Bode: de escravo no mato a rei na rua

Por Simorion Matos

Um dos maiores símbolos da resistência e da força no semi árido nordestino é o bode.

Antes criado sem qualquer cuidado, na caatinga, se alimentando apenas do que a natureza lhe proporcionava, hoje o caprino tem merecidamente reconhecido o seu valor econômico e social.

Na região do Cariri Paraibano, o segmento da caprinocultura tem se destacado. A atividade produtiva estimula a realização de grandes eventos com forte chamamento turístico. Em Monteiro, foi escolhida a Miss Cabra. Em Cabaceiras, reverencia-se o Bode Rei. Em Gurjão, o povo aclama a importância do Bode na Rua.

Após longos anos teimando em combater a seca, entidades governamentais, associações de produtores e órgãos técnicos se convenceram que, em vez de tentar combater a seca, era melhor conviver com o fenômeno histórico, buscando alternativas. Aí então, quase 500 anos depois que os portugueses descobriram o Brasil, os nordestinos descobriram o potencial econômico do bode.
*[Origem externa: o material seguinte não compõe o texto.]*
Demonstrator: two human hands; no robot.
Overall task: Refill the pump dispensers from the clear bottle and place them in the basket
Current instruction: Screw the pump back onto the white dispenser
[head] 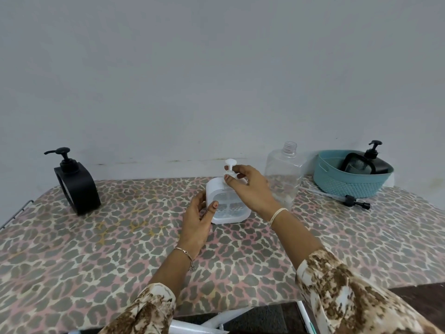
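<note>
We're at the table (pixel 120 249) w/ leopard-print cloth. Well right of our hands sits the basket (pixel 346 186), a black dispenser (pixel 375 162) tilted inside it. The clear bottle (pixel 284 169) stands uncapped just behind our right wrist. Far left, a 2nd black dispenser (pixel 77 186), upright. Btwn our hands is the white dispenser (pixel 231 208), upright: left hand (pixel 196 220) grips its side, thumb on the front; right hand (pixel 252 186) pinches its pump stem. A loose pump (pixel 356 202) lies by the basket.

Home (leopard-print tablecloth (pixel 96 249), plain wall (pixel 216 68))
</note>
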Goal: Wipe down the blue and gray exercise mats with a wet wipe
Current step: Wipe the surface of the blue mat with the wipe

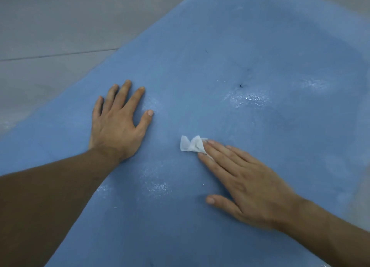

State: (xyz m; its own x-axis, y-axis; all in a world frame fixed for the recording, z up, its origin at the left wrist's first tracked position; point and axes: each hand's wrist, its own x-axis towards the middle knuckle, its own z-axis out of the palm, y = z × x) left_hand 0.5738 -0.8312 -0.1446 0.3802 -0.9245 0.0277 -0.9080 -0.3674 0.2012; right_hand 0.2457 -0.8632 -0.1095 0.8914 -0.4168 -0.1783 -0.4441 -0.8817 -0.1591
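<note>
The blue mat (260, 46) shows shiny wet patches. The right hand (246, 178) presses a crumpled white wipe (191, 144) flat-fingered; the left hand (118, 118) lies spread beside the mat's edge, gray floor (60, 26) beyond.

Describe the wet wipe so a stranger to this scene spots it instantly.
A blue exercise mat fills most of the view. The right hand lies flat on it, fingertips pressing a small crumpled wet wipe, the only white scrap there; the left hand holds nothing.
</note>
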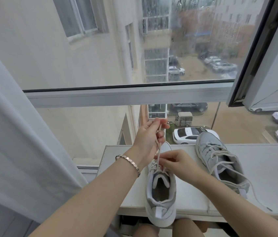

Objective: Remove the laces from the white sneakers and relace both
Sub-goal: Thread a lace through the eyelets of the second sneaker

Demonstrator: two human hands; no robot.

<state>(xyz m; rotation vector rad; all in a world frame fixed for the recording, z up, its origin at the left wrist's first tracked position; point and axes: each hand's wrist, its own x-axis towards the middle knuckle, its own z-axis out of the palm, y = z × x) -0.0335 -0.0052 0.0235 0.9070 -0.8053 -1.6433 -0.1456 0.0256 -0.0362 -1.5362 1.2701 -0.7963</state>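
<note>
A white sneaker (160, 190) lies on the white table (271, 168) with its heel hanging over the near edge. My left hand (149, 139) is raised above its toe and pinches the cream lace (158, 151), which runs taut down to the upper eyelets. My right hand (177, 161) pinches the lace at those eyelets, by the tongue. The second white sneaker (220, 159) lies to the right, laced, with its loose lace ends (257, 197) trailing toward the table's near edge.
A large window (134, 94) with a grey frame stands just beyond the table. A white curtain (15, 134) hangs at the left. An open window sash (263, 65) leans in at the upper right. My knees show under the table's near edge.
</note>
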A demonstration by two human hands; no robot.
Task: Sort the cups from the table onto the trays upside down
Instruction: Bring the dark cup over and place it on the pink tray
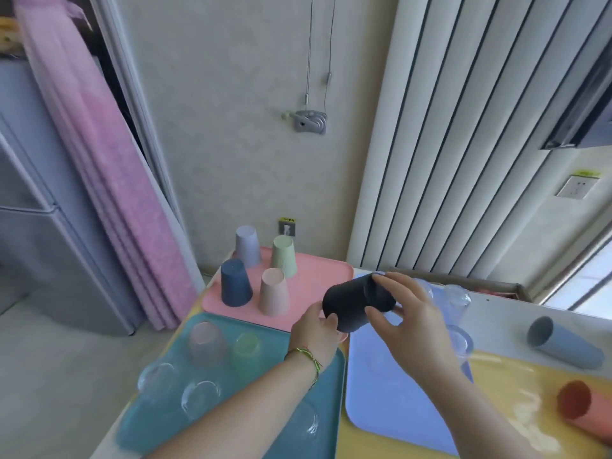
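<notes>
Left hand [318, 329] and right hand [407, 316] are gripping the dark cup [354, 306] sideways, axis running eight to two o'clock. The pink tray [318, 276] is lying at ten, nearer the left hand.

Bright daylight (from right), soft blur, bowed edges.

Four inverted cups [235, 283] on the far tray [319, 273], two toppled cups [563, 342] at right.
</notes>
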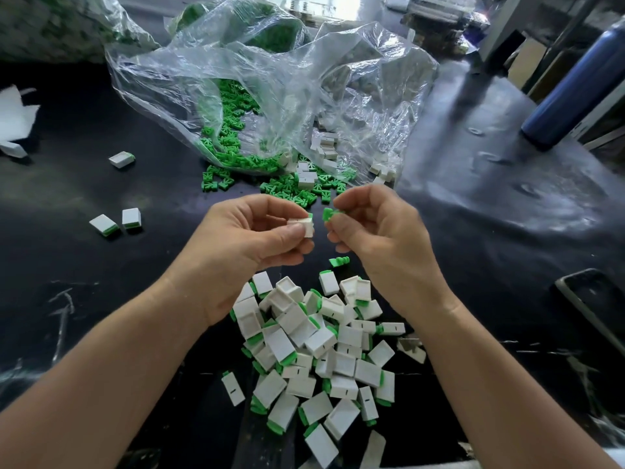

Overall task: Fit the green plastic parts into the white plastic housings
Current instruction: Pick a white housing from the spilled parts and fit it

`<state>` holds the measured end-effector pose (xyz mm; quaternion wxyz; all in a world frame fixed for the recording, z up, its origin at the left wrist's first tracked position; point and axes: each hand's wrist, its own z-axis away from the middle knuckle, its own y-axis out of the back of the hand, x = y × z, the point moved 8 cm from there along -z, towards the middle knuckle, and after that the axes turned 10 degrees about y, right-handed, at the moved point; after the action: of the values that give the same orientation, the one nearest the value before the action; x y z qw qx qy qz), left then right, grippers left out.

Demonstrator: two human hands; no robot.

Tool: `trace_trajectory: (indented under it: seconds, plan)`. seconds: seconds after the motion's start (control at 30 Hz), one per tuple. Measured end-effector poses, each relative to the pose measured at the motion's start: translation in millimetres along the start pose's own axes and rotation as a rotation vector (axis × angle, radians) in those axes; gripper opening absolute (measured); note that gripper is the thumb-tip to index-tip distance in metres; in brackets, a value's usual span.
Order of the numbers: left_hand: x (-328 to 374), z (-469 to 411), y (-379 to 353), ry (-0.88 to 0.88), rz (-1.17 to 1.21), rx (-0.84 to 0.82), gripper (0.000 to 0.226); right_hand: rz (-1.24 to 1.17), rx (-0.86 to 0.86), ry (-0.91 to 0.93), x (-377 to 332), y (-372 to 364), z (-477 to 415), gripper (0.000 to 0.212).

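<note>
Overall, the black table [507, 231] carries everything. Beyond both hands lies a clear plastic bag [270, 79], and loose green plastic parts [236, 157] spill out of its mouth toward the person. Below the hands, nearer to the person, is a heap of finished housings [321, 350], most of them white with a green end showing.

The left hand [250, 238] is raised above the table and pinches one white plastic housing [304, 225] between thumb and forefinger, with the other fingers curled under it. The right hand [375, 231] is at the same height, just beside it, and pinches one green plastic part [328, 214] at its fingertips.

The two pieces are apart, with only a small gap between them. The green part lies directly to the right of the housing and slightly above it. The housing seems to lie with its long axis from left to right, so its free end points at the right hand. The thumb covers much of the housing, so I cannot tell if this end is the open one. How the green part is turned is also not clear.

In my judgement, the coming move is a short push of the green part leftward, along this axis, while the left hand holds firm. If the part arrives tilted, it may jam at the mouth.
</note>
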<state>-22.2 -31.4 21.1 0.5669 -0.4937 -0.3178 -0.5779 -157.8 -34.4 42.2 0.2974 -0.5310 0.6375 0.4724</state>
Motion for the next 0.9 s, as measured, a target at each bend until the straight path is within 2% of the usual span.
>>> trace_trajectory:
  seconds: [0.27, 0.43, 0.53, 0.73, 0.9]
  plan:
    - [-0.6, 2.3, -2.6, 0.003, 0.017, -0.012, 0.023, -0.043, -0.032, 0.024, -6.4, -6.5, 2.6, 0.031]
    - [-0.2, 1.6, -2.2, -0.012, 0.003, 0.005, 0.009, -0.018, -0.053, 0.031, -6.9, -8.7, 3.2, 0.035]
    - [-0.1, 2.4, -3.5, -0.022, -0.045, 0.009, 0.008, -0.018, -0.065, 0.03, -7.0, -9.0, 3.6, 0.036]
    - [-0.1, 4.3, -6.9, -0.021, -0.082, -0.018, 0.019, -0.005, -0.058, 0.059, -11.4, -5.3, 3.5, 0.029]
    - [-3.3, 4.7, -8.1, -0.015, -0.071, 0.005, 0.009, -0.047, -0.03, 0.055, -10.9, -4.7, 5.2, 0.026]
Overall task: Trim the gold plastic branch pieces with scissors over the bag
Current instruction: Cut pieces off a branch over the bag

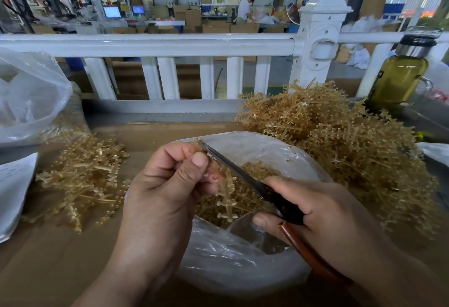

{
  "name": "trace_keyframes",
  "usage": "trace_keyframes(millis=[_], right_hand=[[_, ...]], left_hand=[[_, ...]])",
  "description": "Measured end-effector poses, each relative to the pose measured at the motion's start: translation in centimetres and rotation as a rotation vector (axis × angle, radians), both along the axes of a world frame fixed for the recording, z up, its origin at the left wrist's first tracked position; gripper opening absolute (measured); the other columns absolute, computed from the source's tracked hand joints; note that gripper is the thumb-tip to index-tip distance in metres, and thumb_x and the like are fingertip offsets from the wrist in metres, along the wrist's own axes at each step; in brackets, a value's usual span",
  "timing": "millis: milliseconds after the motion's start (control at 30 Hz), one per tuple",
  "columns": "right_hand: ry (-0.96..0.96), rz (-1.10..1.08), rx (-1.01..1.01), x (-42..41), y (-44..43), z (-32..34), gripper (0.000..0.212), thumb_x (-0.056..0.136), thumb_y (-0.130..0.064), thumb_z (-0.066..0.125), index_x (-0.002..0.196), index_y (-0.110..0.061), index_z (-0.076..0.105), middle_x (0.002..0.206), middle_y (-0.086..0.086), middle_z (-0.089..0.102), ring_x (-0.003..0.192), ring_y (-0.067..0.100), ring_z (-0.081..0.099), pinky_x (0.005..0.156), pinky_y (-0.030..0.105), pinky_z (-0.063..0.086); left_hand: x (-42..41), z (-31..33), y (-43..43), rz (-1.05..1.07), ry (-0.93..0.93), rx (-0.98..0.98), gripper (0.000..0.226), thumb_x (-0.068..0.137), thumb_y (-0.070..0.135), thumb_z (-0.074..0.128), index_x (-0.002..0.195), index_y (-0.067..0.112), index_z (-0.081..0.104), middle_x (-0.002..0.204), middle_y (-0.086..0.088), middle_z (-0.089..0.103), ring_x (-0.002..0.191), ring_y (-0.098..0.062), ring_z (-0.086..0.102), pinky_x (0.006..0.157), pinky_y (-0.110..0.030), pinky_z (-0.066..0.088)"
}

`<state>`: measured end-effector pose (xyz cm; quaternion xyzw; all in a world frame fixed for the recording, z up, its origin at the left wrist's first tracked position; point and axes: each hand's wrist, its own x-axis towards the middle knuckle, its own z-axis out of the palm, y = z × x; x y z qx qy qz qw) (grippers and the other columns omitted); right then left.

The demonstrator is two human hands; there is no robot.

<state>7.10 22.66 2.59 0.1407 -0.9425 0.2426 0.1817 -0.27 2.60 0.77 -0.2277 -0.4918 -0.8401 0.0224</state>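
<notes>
1. The cardboard-covered worktop [48, 270] carries a gold branch heap [352, 151] at 2 o'clock.
2. A clear plastic bag [230, 265] gapes at 6 o'clock.
3. The left hand [165, 197] pinches a gold branch piece [227, 200] above the bag.
4. The right hand [320, 214] grips scissors [243, 175], their blades against that piece.

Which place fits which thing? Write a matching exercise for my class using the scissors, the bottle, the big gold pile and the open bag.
Things:
1. scissors
2. bottle
3. pile of gold pieces
4. bag

Places:
A. far right, against the white railing
B. held in the right hand
C. in the middle, under the scissors
D. heaped just right of the bag

Pairs: 1-B, 2-A, 3-D, 4-C
</notes>
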Motion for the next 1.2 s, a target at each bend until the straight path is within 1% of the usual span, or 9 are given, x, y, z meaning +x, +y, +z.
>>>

A agricultura familiar passou a ser valorizada e foi iniciado um trabalho com o objetivo de identificar as potencialidades e os entraves tecnológicos, econômicos e políticos que limitavam o desenvolvimento do agronegócio da caprino-ovinocultura.

Hoje, já existe uma consciência sobre a importância que a atividade tem na ocupação de mão-de-obra familiar e o reconhecimento que os criadores têm no seu potencial econômico.

No Nordeste existem em torno de 6 milhões de caprinos e 7 milhões de ovinos, representando 93% e 48%, respectivamente, do rebanho nacional.

A pecuária de cabras e ovelhas do Nordeste brasileiro foi considerada durante muito tempo como uma atividade destinada principalmente a alimentação das populações rurais por constituir-se numa fonte barata de proteína animal para as famílias de baixo poder aquisitivo e pela capacidade que têm os caprinos e os ovinos de produzir em terras que, muitas vezes, não se prestam para a exploração agrícola e onde outras espécies animais enfrentam dificuldade em produzir.

Essa “fama” impedia que a maioria dos empresários rurais investisse na pecuária desses animais, mesmo ela sendo economicamente mais viável que a dos bovinos, principalmente na região semi-árida.

Entretanto, nos últimos anos, a caprino-ovinocultura vem ganhando destaque, seja pela busca de carne com menor teor de gordura, seja pelo maior retorno que a atividade traz quando comparada a outras espécies de explorações, principalmente à bovinocultura de corte.

A caprinocultura, além de apresentar animais adaptados às condições agroecológicas da região e à cultura do nosso povo, é geradora de renda das propriedades.

Para que possamos obter os resultados que poderemos atingir, muita coisa ainda precisa ser feita. É necessária uma visão econômica mais intensa para que, sendo o preço pago pelo quilo do caprino maior em relação ao bovino, por conta do excelente valor de proteínas da carne de cabritos e borregos, essa carne possa chegar em maior volume à mesa da população das grandes cidades do Nordeste e do Brasil.

A atividade carece de maior atenção por parte daqueles que fazem políticas públicas, vindo a inserí-la como uma atividade econômica importante para o desenvolvimento regional.

Um fator de convencimento para o aquecimento desse mercado é que cresce a demanda pelos chamados produtos limpos, que pouco utilizam, em sua produção, os insumos modernos, à base de produtos químicos. E a criação de caprinos não utiliza praticamente nenhum componente químico.

Entre os avanços, já podemos observar na Paraíba casos isolados de gestão de propriedades rurais de maneira empresarial, preocupação com a qualidade da genética dos rebanhos, alimentação, sanidade e registros dos custos e receitas. O que sempre foi considerado como fonte de subsistência, hoje é encarado como atividade econômica.

O bode está fortalecido. Passou de escravo no mato a rei na rua.